**Task instructions**:
Exactly as they stand, the data below are to be printed again.

**Data for this task**:
"""
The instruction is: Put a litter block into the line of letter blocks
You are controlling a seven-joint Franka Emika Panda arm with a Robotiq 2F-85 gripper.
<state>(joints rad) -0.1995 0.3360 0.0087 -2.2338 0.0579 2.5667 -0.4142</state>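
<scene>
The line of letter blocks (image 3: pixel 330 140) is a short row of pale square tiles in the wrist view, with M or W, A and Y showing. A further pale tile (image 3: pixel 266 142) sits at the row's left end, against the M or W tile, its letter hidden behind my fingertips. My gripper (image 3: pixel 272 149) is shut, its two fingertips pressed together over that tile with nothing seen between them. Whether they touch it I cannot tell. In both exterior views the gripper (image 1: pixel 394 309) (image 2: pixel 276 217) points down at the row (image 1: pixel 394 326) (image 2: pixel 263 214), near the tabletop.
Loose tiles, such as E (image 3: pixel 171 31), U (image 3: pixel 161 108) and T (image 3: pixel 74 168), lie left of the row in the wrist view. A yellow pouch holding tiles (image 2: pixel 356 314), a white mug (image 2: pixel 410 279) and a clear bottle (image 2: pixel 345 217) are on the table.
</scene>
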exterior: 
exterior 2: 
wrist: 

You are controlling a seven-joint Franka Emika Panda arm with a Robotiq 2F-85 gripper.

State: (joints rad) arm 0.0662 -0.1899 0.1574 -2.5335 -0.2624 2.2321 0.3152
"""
**Written solution**:
The instruction is: Put a litter block into the line of letter blocks
You are controlling a seven-joint Franka Emika Panda arm with a Robotiq 2F-85 gripper.
<state>(joints rad) -0.1995 0.3360 0.0087 -2.2338 0.0579 2.5667 -0.4142</state>
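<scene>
The line of letter blocks (image 3: pixel 330 140) is a short row of pale square tiles in the wrist view, with M or W, A and Y showing. A further pale tile (image 3: pixel 266 142) sits at the row's left end, against the M or W tile, its letter hidden behind my fingertips. My gripper (image 3: pixel 272 149) is shut, its two fingertips pressed together over that tile with nothing seen between them. Whether they touch it I cannot tell. In both exterior views the gripper (image 1: pixel 394 309) (image 2: pixel 276 217) points down at the row (image 1: pixel 394 326) (image 2: pixel 263 214), near the tabletop.
Loose tiles, such as E (image 3: pixel 171 31), U (image 3: pixel 161 108) and T (image 3: pixel 74 168), lie left of the row in the wrist view. A yellow pouch holding tiles (image 2: pixel 356 314), a white mug (image 2: pixel 410 279) and a clear bottle (image 2: pixel 345 217) are on the table.
</scene>
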exterior: 
exterior 2: 
wrist: 

You are controlling a seven-joint Franka Emika Panda arm with a Robotiq 2F-85 gripper.

State: (joints rad) arm 0.0662 -0.1899 0.1574 -2.5335 -0.2624 2.2321 0.3152

No further answer is needed.